| What the task asks |
Where in the listing does the word "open" appear? Report each line that holds it.
-- -- --
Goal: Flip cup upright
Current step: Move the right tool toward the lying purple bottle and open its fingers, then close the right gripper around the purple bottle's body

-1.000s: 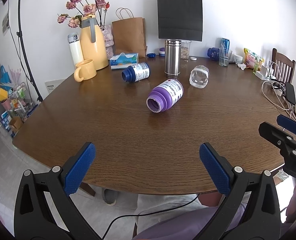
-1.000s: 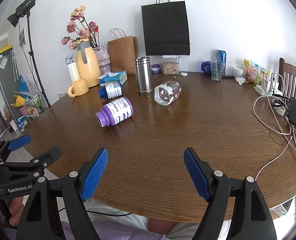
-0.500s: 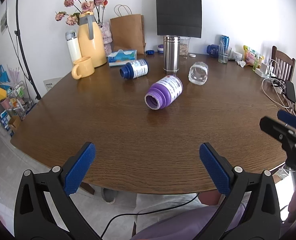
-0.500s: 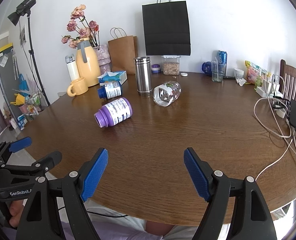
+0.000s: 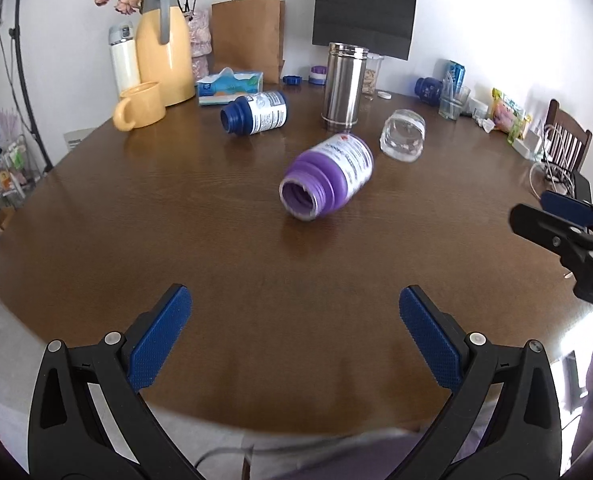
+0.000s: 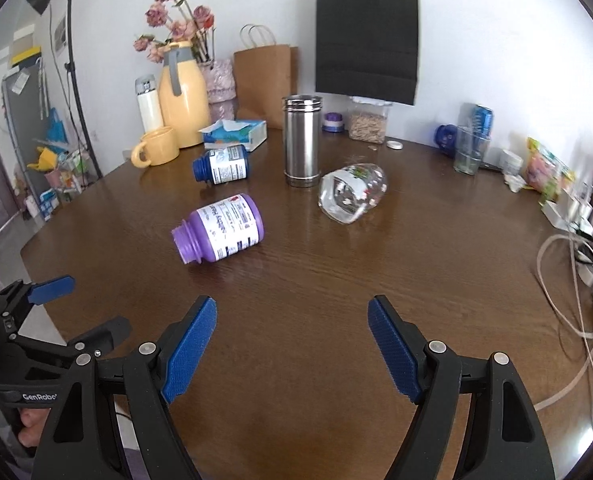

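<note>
approach is the step in hand, by my reading. left gripper and right gripper both hang spread wide over the near edge of the table, pinching nothing. purple bottle lies on its side at 12 o'clock from the left tongs, mouth facing them; clear jar lies tipped at 12 o'clock of the right. straddle the body crosswise, behind the neck, then pivot the mouth upward slowly so it doesn't roll.
</note>
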Demonstrator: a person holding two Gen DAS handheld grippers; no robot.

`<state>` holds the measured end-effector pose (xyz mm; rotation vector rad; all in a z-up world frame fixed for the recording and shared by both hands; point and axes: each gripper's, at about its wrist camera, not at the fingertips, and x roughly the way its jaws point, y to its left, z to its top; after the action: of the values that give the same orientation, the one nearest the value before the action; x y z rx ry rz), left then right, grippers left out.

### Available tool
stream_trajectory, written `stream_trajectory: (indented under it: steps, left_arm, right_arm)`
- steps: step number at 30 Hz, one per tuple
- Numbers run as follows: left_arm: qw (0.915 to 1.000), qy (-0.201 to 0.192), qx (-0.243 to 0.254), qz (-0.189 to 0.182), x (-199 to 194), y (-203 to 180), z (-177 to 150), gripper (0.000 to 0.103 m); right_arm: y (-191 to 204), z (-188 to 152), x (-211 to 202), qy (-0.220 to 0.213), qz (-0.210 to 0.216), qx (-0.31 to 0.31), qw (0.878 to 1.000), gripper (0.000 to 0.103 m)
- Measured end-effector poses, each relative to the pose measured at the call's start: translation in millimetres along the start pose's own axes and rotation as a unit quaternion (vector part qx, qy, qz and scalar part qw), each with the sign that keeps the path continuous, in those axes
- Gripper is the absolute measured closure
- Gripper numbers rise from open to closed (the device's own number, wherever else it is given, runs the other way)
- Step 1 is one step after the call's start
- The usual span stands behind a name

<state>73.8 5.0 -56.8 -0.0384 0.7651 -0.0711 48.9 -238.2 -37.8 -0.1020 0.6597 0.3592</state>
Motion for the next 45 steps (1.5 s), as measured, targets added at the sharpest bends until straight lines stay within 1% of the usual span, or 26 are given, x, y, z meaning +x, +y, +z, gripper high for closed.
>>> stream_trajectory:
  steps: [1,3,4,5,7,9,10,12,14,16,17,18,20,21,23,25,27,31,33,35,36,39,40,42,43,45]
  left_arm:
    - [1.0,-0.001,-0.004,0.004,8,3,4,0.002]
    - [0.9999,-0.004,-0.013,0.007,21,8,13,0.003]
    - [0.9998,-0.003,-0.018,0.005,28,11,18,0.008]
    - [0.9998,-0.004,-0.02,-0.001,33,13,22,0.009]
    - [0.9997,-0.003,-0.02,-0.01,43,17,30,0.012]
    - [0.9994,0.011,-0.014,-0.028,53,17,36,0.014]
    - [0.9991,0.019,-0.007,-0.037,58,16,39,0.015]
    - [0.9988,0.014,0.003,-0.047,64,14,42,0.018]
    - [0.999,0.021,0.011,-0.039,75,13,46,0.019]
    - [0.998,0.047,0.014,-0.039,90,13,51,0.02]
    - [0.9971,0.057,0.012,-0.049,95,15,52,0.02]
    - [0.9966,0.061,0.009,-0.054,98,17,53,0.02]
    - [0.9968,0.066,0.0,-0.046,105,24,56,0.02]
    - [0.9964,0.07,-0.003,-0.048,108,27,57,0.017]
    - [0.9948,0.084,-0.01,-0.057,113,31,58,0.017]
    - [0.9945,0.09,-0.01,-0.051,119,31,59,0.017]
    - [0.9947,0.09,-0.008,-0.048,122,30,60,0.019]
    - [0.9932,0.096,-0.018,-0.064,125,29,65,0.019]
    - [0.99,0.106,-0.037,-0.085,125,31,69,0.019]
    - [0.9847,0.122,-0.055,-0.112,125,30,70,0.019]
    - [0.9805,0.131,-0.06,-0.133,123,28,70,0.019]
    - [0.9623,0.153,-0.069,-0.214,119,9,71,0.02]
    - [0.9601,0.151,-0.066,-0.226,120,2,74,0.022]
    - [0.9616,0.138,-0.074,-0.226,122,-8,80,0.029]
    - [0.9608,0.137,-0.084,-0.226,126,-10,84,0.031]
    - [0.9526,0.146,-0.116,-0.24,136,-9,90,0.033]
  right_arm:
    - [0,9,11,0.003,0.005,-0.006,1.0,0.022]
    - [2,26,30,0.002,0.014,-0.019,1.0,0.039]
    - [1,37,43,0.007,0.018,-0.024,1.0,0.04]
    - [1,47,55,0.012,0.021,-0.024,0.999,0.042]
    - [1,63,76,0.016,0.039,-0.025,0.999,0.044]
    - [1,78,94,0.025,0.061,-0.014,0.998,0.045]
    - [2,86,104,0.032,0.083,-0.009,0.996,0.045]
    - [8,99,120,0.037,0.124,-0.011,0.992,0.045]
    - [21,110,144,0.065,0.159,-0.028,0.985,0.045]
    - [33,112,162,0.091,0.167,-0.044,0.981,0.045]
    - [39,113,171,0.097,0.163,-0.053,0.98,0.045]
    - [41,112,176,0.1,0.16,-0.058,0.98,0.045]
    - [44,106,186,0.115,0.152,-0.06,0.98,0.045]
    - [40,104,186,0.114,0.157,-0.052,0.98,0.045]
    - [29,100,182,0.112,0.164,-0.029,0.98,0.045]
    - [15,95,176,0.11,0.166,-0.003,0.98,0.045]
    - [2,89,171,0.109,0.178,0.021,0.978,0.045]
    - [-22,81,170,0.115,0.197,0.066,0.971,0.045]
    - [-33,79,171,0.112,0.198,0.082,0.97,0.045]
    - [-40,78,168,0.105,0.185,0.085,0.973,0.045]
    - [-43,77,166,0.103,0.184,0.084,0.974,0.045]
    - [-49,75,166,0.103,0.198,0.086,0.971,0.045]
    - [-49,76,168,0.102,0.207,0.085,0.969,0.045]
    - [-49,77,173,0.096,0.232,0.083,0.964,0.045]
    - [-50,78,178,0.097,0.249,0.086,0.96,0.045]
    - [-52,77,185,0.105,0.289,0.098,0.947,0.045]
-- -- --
| Output for this task |
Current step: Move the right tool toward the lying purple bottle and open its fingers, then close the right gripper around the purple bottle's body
- Gripper numbers rise from open to closed (the device's own number, wherever else it is given, runs the other way)

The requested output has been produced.